LIBRE EXPRESIÓN…AUDITORÍA SUPERIOR: MÁS DE LO MISMO Por: Carlos Alberto Monge Montaño.

REDACCIÓN

“En política, si las cosas no cambian, es porque siguen igual”. Filósofo de Güémez. Personaje mexicano que se dice vivió alrededor de 1800.

La Auditoría Superior del Congreso de Michoacán se caracteriza porque prácticamente ha resultado inútil en toda su existencia. Parece un pastel que se reparten los partidos políticos representados en el poder legislativo para colocar a sus parientes, amigos y/o compadres, donde jamás ha habido un interés real, por ejemplo, para profesionalizar un trabajo que debería abonar a la transparencia en el manejo de los recursos públicos y por ende, a la rendición de cuentas.

Pero no, ante los nulos resultados pese a desafortunadas administraciones estatales que acumulan cualquier cantidad de sospechas, simplemente no ha pasado nada. Año tras año se cuestionan las Cuentas Públicas, incluso se han reprobado, se hacen observaciones por presuntas irregularidades y al final… nada.

Hace unas semanas la Septuagésima Cuarta Legislatura local tuvo oportunidad de darle una nueva fisionomía a la maltrecha e inoperante Auditoría estatal, pero optaron por mantenerla prácticamente igual, así que no tendrá un servicio civil de carrera, es decir, no hubo el ánimo de profesionalizarla y darle mayores elementos de autonomía para que realmente empiece a funcionar.

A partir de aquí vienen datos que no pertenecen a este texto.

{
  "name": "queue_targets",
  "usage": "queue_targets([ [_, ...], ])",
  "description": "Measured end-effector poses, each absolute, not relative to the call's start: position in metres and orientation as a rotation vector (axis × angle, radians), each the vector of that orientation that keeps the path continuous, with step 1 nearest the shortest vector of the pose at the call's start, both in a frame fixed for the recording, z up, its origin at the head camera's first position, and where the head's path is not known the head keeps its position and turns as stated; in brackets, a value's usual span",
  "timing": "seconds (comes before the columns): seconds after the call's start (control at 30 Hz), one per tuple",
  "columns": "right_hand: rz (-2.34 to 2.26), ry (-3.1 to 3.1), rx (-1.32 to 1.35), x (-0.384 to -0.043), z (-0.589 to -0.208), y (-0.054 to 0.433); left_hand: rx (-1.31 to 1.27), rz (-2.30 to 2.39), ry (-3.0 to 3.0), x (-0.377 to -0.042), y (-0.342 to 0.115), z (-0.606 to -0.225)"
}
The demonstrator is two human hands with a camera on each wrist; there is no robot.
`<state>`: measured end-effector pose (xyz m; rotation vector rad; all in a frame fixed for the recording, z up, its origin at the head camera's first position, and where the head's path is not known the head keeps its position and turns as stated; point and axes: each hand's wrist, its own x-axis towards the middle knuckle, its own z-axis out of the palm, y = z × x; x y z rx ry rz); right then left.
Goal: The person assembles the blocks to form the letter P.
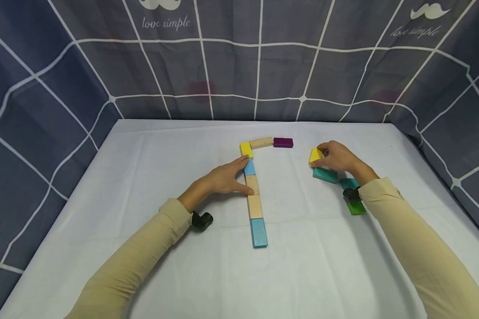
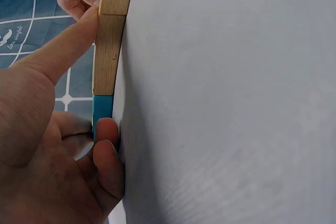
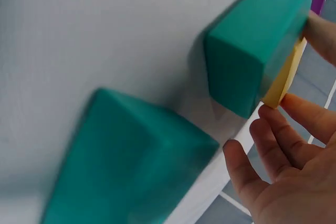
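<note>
My left hand (image 1: 227, 177) rests along a line of wooden blocks, its thumb on a plain wooden block (image 2: 108, 56) and its fingertips at a blue block (image 1: 249, 167). Thumb and fingers are spread apart. Another plain block (image 1: 254, 207) and a long blue block (image 1: 258, 232) continue the line nearer me. My right hand (image 1: 337, 157) pinches a yellow block (image 1: 315, 155) between thumb and fingers, right beside a teal block (image 1: 325, 174). In the right wrist view, a second teal block (image 3: 131, 166) lies close by.
At the line's far end sits another yellow block (image 1: 245, 149), followed rightward by a plain block (image 1: 261, 142) and a purple block (image 1: 283, 142). A green block (image 1: 356, 208) lies under the right wrist. White cloth (image 1: 183, 270) covers the table; a dark checked curtain (image 1: 231, 66) hangs behind.
</note>
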<state>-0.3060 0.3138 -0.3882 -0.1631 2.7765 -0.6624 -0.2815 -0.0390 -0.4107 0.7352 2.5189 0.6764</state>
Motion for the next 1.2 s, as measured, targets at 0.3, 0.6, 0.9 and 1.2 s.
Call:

Semejante escenario descarta cualquier esperanza de que la elección de un nuevo Auditor Superior abone de manera contundente a que la rendición de cuentas mejore sustantivamente. Peor aún, la lista de los 16 aspirantes está plagada de funcionarios y militantes de diversos partidos políticos, lo cual obliga a concluir, que pese a la presencia de algunos candidatos con trayectorias más ciudadanas, la decisión recaerá en quien garantice ventajas a alguno de los grupos de poder que están en la rebatinga.

Claro, como ya sucedió con la Fiscalía General del Estado, a donde llegó Adrián López Solís, amigo y ex empleado del actual Ejecutivo estatal, Silvano Aureoles Conejo, resulta bastante probable que con sus oficios políticos logre convencer y/o negociar con los suficientes legisladores para imponer a otro de sus cercanos, como su actual jefa regional de Lázaro Cárdenas, Silvia Estrada Esquivel, por citar sólo un caso.

Recordará usted estimado lector que legisladores de varios institutos políticos se desgarraron las vestiduras para señalar que no dejarían pasar a López Solís porque sería un “fiscal carnal”… pero finalmente los convencieron, a grado tal, que ocasionó acusaciones entre partidos e integrantes del mismo partido, culpándose de haberse dejado “convencer” por Aureoles Conejo.

La política y el poder son pragmáticos. Eso no se debe perder de vista. Así que si la Auditoría se mantiene prácticamente igual que como ha funcionado a lo largo de su desafortunada trayectoria, es obligado concluir que la elección del próximo auditor superior será en las mismas condiciones de antaño. Es decir, el grupo de poder que logre imponer sus condiciones decidirá quién es y claro está que independientemente de cómo se llame el que gobierne, tratará de dejar a alguno de sus alfiles para que le cuide las espaldas cuando deje la administración estatal, y justo en esa circunstancia se encuentra Silvano Aureoles Conejo.

Así que seguramente operará con lo que esté a su alcance para ganarle otra vez a sus presuntos opositores, ahora el control de la Auditoría Superior de Michoacán. Y es que pese a su pobre desempeño, más vale tenerla bajo control, que dejarla en manos de la oposición.

En conclusión, para que la rendición de cuentas sea una realidad, aún falta un larguísimo camino por recorrer. Lástima.